As expected, it wasn't all storybook endings from there. As a freshman, Wagner struggled with homesickness, limited playing time on a team that lost in the first round of the NCAA tournament, and the differences between German and American culture -- ranging from the food to having a roommate to struggling to learn all of the playcalls in English.
"That was all tough for him," said forward Brent Hibbitts, Wagner's freshman-year roommate. "But he persevered."
Wagner proved to be a quick learner and by the next season had evolved into one of the nation's most-promising players, averaging 12 points on 56 percent shooting, including 40 percent from 3-point range. His admiration of Garnett also apparently rubbed off, with Wagner even getting Michigan State coach Tom Izzo to call him a "pain in the butt" following an 86-57 loss to the Wolverines in February 2017.
Izzo was referring to Wagner's widely acknowledged tendency to let his emotions get the best of him, allowing harmless trash talk to occasionally escalate into the darker on-court arts of shoving and maybe an extracurricular elbow or two.
In the blowout win over Michigan State in Ann Arbor, Wagner and Spartans forward Nick Ward had been jawing all game before Ward appeared to trip Wagner as they crossed paths during a timeout. Ward insisted he didn't intentionally trip Wagner, and Izzo didn't let the incident pass without pointing out Wagner's antics. "Let's not kid each other here about what goes on," Izzo said.
"Sometimes we have to bring him down to earth," said Michigan sophomore center Jon Teske, who rooms with Wagner on the road. "He tries to calm himself down. But I don't know how much that helps."
In a kind of tribute to Garnett, Wagner returned for his junior season determined to be as much of a team leader, rebounder and defender as he was a scorer, hoping to shore up some of the weaknesses scouts and analysts identified when he went through the draft process last spring.
And when his shot betrayed him with Michigan's season on the line against Florida State on Saturday, Wagner found other ways to affect the game and help the Wolverines outlast a team that committed much of its defensive game plan to shutting him down.

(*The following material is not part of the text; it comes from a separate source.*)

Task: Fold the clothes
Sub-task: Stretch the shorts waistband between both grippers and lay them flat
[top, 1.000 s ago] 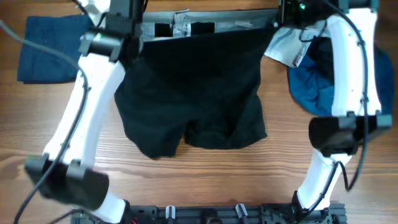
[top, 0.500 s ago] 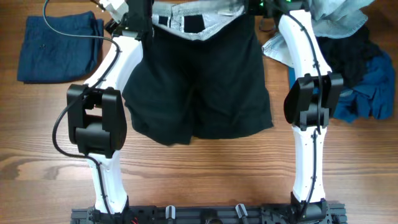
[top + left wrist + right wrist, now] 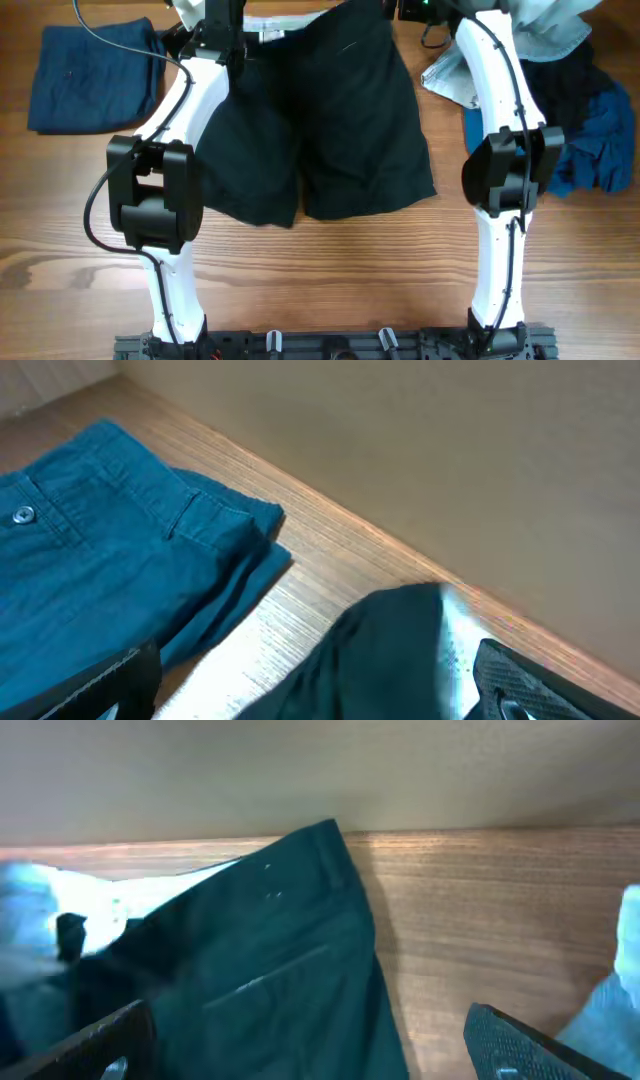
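The black shorts (image 3: pixel 320 120) lie spread flat in the middle of the table, waistband at the far edge, legs toward me. My left gripper (image 3: pixel 222 14) hovers over the waistband's left corner, jaws wide apart, the black cloth (image 3: pixel 390 655) loose between its fingers (image 3: pixel 520 682). Over the right corner my right gripper (image 3: pixel 410 8) is open too, the shorts (image 3: pixel 270 970) lying free under it. A folded dark blue garment (image 3: pixel 90 75) rests at the far left, and in the left wrist view this folded garment (image 3: pixel 100 550) lies beside the shorts.
A heap of clothes sits at the far right: pale-blue denim (image 3: pixel 545 30), a black piece (image 3: pixel 555 85) and a royal-blue piece (image 3: pixel 590 145). Pale fabric (image 3: pixel 630 955) shows at the right wrist view's edge. A black rail (image 3: pixel 330 345) runs along the near table edge.
Both grippers went from shut to open and let go of the waistband. The arms carried it to the far edge, and the shorts now lie flat.
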Controlling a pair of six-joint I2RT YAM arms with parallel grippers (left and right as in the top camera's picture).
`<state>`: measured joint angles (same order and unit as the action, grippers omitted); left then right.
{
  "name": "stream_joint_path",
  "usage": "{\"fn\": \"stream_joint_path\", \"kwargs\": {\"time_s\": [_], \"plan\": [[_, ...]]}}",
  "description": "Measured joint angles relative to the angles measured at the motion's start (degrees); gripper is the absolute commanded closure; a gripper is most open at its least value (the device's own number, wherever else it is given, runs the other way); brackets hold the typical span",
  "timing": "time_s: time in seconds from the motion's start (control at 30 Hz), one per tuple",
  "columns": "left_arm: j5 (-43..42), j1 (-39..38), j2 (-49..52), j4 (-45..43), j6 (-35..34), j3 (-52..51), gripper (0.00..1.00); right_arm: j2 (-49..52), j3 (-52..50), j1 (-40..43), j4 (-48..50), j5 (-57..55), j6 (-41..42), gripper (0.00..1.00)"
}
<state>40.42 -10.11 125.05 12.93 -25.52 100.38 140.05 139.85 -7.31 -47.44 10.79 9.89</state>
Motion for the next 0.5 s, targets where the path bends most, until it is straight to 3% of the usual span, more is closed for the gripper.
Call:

Just like his American idol.
"When you're not making shots, it's not as fun," Wagner admitted. "But I just tried to keep going and to affect the game in other ways."
Now, five years after capturing the imagination of the then-teenage Wagner, Michigan is winning over a whole new group of German fans.
"He's a celebrity there," said Jurgen Schmieder, a U.S. correspondent for the Suddeutsche Zeitung -- one of Germany's largest daily newspapers -- and former soccer player at Michigan. "In major cities, bars have stayed open so you could come in at 1 a.m. and watch the game and cheer him on."